Un coup de tonnerre a retenti ce mercredi 21 mai au Palais du peuple. Le procureur général près la Cour de cassation, Firmin Mvonde, a officiellement saisi le bureau de l’Assemblée nationale pour demander l’ouverture d’une information judiciaire contre le ministre d’État, ministre de la Justice et Garde des Sceaux, Constant Mutamba. En cause : un détournement présumé de 39 millions de dollars américains destinés à la construction d’une nouvelle prison à Kisangani, dans la province de la Tshopo.

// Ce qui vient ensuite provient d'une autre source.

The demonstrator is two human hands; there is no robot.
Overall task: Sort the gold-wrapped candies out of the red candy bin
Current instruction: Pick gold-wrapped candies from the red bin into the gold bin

Un réquisitoire explosif lu en plénière
Le réquisitoire du procureur a été lu à haute voix par le rapporteur Jacques Djoli, devant une plénière médusée. Selon Firmin Mvonde, des irrégularités graves entacheraient le processus de passation de marché du projet carcéral. Le PG accuse notamment le ministre Mutamba d’avoir orienté 19 millions USD issus du Fonds de Réparation des Victimes des Activités Illicites de l’Ouganda (FRIVAO) vers une entreprise privée dénommée Zion Construction SARL, créée en toute discrétion… en mars 2024.
Une commission spéciale pour auditionner le ministre
Le président de l’Assemblée nationale, Vital Kamerhe, n’a pas tardé à réagir en annonçant la création immédiate d’une commission spéciale chargée d’auditionner Constant Mutamba. Chaque groupe parlementaire devra désigner un représentant pour siéger dans cette commission d’enquête parlementaire. Après audition du ministre, la commission entendra également le procureur général avant de rendre ses conclusions à la plénière, qui décidera ou non de la levée de l’immunité parlementaire de l’élu de Lubao.
Une affaire aux multiples ramifications
Bien avant cette procédure judiciaire, le ministre Mutamba était déjà dans le viseur des députés Fontaine Mangala et Willy Mishiki, qui avaient adressé deux questions orales avec débat pour obtenir des éclaircissements sur l’opacité du projet. Les parlementaires évoquent une confusion troublante autour du décaissement de 39 millions USD, sans appel d’offres transparent.
Encore plus alarmant, la CENAREF a adressé une correspondance à la Première ministre Judith Suminwa, confirmant le transfert de 19 millions USD sur le compte d’une société privée nouvellement enregistrée, dans des conditions jugées opaques.
Un ministre sur la défensive
Face à l’avalanche d’accusations, le ministre Mutamba nie tout détournement. Il défend un projet “prioritaire” visant à désengorger les prisons surpeuplées de l’Est du pays. Selon lui, les fonds sont “sécurisés” sur un compte séquestre inaccessible à l’entrepreneur. Il avance un budget total de 29 millions USD pour une prison de 3 000 places, et affirme que le dossier est toujours en instruction à la Primature, sans qu’aucune décision finale n’ait été prise.
Un test crucial pour la transparence en RDC
L’affaire prend une ampleur nationale. Sur les réseaux sociaux comme dans les couloirs du pouvoir, la polémique enfle. Elle relance avec insistance la question de la transparence dans la gestion des deniers publics, dans un pays où les scandales financiers fragilisent régulièrement la confiance citoyenne.
L’Assemblée nationale se trouve désormais face à un choix délicat : protéger ou livrer à la justice l’un des poids lourds du gouvernement, dans ce qui pourrait bien devenir le plus grand scandale politico-financier de l’année 2025.